PROBLEM: In the records that follow, locate every line with "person" and extract it.

INFORMATION:
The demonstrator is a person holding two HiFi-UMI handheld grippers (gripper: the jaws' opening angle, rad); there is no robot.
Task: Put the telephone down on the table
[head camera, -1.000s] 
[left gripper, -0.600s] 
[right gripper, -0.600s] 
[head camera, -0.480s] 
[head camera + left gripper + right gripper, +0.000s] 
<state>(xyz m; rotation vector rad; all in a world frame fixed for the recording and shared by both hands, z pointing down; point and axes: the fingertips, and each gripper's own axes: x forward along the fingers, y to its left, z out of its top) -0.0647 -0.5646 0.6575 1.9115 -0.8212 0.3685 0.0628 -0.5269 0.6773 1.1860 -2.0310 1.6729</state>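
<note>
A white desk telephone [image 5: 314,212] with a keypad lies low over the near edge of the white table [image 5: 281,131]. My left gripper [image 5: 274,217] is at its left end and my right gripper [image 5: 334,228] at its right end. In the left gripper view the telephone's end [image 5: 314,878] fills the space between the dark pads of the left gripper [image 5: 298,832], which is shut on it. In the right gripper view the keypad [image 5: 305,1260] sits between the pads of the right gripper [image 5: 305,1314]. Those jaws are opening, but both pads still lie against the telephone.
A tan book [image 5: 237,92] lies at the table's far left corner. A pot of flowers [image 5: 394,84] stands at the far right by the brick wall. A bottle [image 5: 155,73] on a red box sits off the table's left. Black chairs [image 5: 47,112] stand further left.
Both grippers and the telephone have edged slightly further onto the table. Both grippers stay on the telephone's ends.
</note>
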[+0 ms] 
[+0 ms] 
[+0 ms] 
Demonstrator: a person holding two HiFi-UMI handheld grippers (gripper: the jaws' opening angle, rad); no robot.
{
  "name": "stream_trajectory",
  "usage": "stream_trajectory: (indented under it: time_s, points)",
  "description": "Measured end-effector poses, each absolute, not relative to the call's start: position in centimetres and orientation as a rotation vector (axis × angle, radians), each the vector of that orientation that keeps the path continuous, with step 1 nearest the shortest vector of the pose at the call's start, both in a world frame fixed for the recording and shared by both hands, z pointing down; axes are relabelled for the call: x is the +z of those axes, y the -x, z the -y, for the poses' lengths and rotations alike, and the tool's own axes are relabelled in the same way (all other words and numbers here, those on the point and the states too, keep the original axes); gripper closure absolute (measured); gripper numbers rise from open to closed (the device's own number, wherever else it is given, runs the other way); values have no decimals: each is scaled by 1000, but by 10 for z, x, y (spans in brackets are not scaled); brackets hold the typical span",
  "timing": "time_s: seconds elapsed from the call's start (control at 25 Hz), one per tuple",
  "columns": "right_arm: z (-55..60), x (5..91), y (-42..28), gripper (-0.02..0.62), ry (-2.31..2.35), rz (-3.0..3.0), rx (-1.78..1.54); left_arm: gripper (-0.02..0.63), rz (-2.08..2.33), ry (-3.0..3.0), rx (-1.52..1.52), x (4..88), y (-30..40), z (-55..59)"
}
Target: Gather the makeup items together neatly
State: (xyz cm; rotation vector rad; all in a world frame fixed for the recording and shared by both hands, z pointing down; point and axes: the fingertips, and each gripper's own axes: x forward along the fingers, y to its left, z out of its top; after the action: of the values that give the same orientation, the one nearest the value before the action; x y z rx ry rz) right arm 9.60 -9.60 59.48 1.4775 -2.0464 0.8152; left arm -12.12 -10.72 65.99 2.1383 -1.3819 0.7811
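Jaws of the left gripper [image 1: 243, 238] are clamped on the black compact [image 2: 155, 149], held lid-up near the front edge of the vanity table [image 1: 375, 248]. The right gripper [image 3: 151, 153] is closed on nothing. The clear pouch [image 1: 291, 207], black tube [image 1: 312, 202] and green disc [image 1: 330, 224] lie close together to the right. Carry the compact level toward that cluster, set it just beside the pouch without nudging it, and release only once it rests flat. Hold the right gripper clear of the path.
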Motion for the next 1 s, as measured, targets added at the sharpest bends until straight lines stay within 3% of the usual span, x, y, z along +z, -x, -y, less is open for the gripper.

FINISHED EXERCISE:
The demonstrator is a person holding two HiFi-UMI handheld grippers (gripper: the jaws' opening angle, rad); there is no robot.
Demonstrator: a person holding two HiFi-UMI handheld grippers (gripper: the jaws' opening angle, rad); no robot.

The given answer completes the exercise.